According to the indictment, the Republika Srpska Army (VRS) shelled Zepa on 10 and 11 July 1995. The purpose was to force the Muslim population to leave the enclave. This was dictated in the VRS Supreme Command Directive 7. What it orders is “to create conditions, through daily combat operations, conducted in accordance with the plan and design, of total insecurity, intolerability and hopelessness for further survival and life among the residents in the Srebrenica and Zepa areas". The prosecution claims it was drafted by the accused Radivoje Miletic, and signed by Radovan Karadzic, the then RS president.

Witness 155, a Bosniak from a village near Zepa, testified about the VRS attack and his escape from the enclave. Parts of his testimony were heard in private session. In parts of his evidence given in open session he confirmed that his 6-months year old son had been killed in a shelling on 11 July 1995.

The witness tried in vain to use the convoys bringing humanitarian aid to the enclave to move his family to Tuzla. Zepa and surrounding villages were shelled regularly, the enclave's water supply was cut off, and the population there lived in constant fear and under the pressure of people coming from Srebrenica in search of food.

Some 15 days after the fall of Srebrenica, while Zepa was still being shelled, the witness and his brother finally took their families to a place called Stitkov Do. There they had better chances to leave for Tuzla. The witness was very disturbed by the memories of the day he left his family "at the mercy of others" on 25 July 1995 and the court had to go into short recess.

The witness and his brothers joined the village guard. He then took shelter in a cave in the Drina canyon, the same cave "his father was hiding in from Chetniks during the Second World War". Soon, however, he accepted the advice of a fellow-fighter and schoolmate who suggested they should try to get to Macedonia via Serbia.
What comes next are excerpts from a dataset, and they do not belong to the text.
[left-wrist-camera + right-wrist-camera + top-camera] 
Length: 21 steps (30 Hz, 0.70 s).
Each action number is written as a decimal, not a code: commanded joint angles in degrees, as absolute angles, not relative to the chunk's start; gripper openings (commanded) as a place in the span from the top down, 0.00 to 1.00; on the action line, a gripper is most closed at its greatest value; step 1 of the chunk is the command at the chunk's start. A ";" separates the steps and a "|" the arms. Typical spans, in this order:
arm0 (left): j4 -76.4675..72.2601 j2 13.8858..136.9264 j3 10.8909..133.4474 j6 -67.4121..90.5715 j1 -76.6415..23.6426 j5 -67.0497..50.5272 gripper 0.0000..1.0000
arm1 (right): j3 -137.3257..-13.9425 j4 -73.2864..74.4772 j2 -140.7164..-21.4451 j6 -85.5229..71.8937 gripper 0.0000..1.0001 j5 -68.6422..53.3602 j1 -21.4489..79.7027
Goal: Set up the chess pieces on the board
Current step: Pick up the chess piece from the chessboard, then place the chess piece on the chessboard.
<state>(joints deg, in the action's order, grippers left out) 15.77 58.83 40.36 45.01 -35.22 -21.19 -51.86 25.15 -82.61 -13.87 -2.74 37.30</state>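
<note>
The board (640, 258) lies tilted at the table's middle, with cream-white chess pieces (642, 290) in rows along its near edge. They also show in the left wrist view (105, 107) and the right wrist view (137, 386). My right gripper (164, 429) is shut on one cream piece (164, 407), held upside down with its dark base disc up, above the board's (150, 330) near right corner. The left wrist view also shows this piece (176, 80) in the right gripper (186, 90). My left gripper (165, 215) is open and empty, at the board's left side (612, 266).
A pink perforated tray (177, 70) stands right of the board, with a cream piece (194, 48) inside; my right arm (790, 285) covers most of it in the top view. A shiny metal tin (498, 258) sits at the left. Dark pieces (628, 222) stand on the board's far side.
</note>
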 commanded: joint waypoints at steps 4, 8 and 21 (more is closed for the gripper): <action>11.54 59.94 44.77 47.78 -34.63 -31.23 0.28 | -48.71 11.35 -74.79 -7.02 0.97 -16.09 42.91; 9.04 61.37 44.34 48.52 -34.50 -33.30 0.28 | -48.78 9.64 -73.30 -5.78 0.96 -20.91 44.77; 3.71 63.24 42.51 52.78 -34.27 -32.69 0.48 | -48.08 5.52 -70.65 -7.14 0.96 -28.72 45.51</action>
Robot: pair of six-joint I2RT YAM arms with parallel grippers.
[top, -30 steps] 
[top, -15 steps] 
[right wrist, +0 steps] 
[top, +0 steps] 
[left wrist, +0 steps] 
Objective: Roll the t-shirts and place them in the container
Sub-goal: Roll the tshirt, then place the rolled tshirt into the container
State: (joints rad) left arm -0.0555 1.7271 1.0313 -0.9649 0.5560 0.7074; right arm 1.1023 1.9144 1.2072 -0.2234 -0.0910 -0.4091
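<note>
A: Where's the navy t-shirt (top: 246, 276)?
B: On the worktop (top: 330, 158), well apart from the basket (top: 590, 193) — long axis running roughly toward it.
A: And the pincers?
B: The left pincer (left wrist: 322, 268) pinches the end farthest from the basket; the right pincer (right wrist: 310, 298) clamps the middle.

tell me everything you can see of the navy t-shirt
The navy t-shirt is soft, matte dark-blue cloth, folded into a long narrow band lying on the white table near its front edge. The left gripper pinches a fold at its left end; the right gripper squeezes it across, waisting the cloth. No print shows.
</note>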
At the place called Crni Potok the witness crossed the Drina into the Serbian territory with a small group of Bosniak men. He was caught on 2 August 1995 after a short time he had spent in hiding. He was transferred to the Sljivovica camp. Two days later he was "transported to the Mitrovo polje camp with other 450 prisoners". He stayed there until 22 January 1996. In a document he had to fill in prior to his release he didn't specify his desired destination. As he was warned that he should not state that he would like to return to BH, he just stated he wanted to leave "as soon as possible as far away as possible". The witness and his family live in the USA now.
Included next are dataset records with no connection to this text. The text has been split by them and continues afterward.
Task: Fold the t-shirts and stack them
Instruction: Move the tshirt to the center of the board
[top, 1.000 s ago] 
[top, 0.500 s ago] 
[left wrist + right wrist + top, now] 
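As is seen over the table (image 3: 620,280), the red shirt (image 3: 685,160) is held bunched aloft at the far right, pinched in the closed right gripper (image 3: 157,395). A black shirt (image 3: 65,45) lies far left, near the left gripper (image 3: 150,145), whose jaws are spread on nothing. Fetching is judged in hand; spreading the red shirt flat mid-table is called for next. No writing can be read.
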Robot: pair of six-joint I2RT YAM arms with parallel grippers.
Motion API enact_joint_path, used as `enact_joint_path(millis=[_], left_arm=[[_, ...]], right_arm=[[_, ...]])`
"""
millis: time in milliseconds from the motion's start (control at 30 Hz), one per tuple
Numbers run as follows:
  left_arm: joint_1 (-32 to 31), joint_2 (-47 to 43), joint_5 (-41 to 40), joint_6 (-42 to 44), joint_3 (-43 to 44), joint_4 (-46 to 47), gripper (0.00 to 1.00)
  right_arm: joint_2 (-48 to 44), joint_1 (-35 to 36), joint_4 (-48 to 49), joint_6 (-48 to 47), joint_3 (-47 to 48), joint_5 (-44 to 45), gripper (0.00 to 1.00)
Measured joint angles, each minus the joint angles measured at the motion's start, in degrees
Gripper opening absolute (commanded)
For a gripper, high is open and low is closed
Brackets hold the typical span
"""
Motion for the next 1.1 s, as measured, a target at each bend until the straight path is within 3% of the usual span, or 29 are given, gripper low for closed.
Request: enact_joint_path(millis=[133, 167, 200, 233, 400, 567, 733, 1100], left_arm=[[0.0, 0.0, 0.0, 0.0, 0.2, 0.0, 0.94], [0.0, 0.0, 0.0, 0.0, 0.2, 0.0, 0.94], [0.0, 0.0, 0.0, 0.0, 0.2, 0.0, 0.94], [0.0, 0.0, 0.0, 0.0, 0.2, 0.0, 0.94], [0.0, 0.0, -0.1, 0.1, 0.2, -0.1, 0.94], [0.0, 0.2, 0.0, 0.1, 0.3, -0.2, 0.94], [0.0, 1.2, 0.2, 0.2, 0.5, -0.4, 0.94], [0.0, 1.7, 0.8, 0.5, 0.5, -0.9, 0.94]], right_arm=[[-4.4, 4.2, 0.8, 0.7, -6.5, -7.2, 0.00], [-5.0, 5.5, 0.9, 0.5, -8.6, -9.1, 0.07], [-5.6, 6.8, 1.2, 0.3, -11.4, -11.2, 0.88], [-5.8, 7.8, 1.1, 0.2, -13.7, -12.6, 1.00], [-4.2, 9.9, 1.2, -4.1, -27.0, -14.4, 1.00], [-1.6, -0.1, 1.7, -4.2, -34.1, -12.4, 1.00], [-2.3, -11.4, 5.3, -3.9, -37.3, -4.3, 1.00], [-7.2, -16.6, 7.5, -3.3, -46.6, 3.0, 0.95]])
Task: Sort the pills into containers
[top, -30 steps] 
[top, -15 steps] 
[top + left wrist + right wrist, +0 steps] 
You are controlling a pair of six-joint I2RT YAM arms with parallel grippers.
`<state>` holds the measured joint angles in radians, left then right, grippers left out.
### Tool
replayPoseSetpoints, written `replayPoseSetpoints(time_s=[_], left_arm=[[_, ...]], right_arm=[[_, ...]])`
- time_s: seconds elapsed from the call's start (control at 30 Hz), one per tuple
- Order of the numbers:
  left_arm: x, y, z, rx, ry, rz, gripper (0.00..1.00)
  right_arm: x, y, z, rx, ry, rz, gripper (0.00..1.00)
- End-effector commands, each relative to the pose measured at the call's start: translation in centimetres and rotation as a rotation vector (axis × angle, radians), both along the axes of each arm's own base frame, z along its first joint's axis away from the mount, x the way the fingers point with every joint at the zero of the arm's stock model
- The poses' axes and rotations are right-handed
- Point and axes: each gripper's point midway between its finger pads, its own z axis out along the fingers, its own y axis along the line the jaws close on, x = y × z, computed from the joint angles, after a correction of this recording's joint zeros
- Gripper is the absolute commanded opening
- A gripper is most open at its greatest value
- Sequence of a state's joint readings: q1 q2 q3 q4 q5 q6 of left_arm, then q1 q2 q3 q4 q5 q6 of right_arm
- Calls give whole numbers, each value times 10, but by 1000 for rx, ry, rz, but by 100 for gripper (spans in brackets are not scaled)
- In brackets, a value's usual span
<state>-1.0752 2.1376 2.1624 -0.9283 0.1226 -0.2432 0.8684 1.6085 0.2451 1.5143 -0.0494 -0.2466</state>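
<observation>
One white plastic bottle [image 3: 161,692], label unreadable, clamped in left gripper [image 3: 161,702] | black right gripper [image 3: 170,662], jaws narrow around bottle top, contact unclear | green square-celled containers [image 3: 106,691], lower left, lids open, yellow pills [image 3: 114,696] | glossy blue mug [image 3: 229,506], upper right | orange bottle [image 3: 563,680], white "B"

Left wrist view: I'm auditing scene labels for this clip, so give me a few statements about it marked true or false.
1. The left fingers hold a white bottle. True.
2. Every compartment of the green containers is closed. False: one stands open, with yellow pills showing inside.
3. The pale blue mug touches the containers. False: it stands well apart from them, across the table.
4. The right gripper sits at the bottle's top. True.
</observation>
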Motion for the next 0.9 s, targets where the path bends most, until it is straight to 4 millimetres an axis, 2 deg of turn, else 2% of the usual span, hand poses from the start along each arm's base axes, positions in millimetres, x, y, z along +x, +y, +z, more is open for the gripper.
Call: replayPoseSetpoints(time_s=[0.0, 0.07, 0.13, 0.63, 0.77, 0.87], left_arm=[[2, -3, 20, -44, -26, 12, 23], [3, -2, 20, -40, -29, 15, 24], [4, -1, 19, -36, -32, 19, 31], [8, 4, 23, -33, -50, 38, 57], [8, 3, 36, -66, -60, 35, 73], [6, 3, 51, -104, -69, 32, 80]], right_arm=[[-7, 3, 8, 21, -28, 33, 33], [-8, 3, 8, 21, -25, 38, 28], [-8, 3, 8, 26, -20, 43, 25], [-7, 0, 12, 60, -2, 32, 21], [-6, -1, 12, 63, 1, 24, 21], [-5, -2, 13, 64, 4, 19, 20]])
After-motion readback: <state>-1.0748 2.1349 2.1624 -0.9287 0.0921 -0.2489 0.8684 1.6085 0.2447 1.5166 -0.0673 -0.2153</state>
General Milan Gvero's defense put it to the witness that his escape to Macedonia through Serbia was a part of "a large-scale military operation run from Sarajevo". David Josse implied that the witness received his orders to leave for Serbia over the radio from Sarajevo. The witness rejected this claim as “total rubbish". "What instructions, this was the time when I wanted to kill myself", the witness said.